» **Task requirements**: What you return should be the complete listing, unchanged, with no pictures in it.

» **Provided material**:
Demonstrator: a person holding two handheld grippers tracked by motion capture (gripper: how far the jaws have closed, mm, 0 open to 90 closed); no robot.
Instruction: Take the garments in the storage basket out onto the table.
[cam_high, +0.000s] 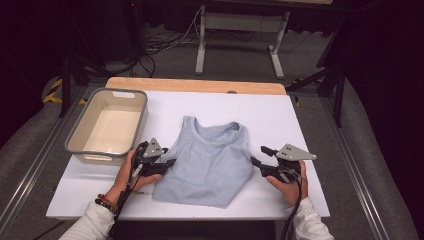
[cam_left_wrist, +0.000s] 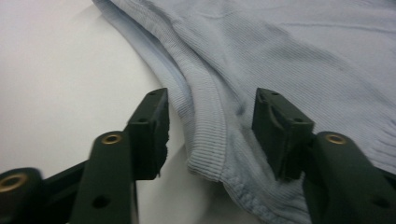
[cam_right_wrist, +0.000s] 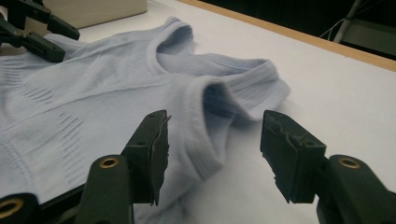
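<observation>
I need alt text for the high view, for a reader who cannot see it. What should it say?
A light blue sleeveless top lies flat on a white table, and a person's left gripper and right gripper, jaws open, sit at its two side edges. A grey bin stands at the table's left.

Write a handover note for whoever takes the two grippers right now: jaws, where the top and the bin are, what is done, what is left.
Left gripper: jaws open, straddling the ribbed armhole edge of the light blue tank top without pressing on it.
Right gripper: jaws open at the opposite armhole edge, fabric between them but not pinched.
Top: lies spread flat on the white table, neckline away from the person, lower part tapered as if its corners were tucked in.
Grey bin: at the table's left, empty.
Done: top laid out, both edges let go.
Left, probably: folding it and putting it in the bin.
</observation>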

» **Output of the exercise**:
Demonstrator: a person holding two handheld grippers tracked by motion capture (gripper: how far the jaws have closed, mm, 0 open to 90 closed); no robot.
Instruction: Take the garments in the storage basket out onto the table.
[cam_high, +0.000s] 
[cam_left_wrist, +0.000s] 
[cam_right_wrist, +0.000s] 
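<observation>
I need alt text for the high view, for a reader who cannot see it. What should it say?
A light blue sleeveless top lies flat on a white table, and a person's left gripper and right gripper, jaws open, sit at its two side edges. A grey bin stands at the table's left.

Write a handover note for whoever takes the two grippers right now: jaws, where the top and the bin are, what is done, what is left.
Left gripper: jaws open, straddling the ribbed armhole edge of the light blue tank top without pressing on it.
Right gripper: jaws open at the opposite armhole edge, fabric between them but not pinched.
Top: lies spread flat on the white table, neckline away from the person, lower part tapered as if its corners were tucked in.
Grey bin: at the table's left, empty.
Done: top laid out, both edges let go.
Left, probably: folding it and putting it in the bin.
</observation>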

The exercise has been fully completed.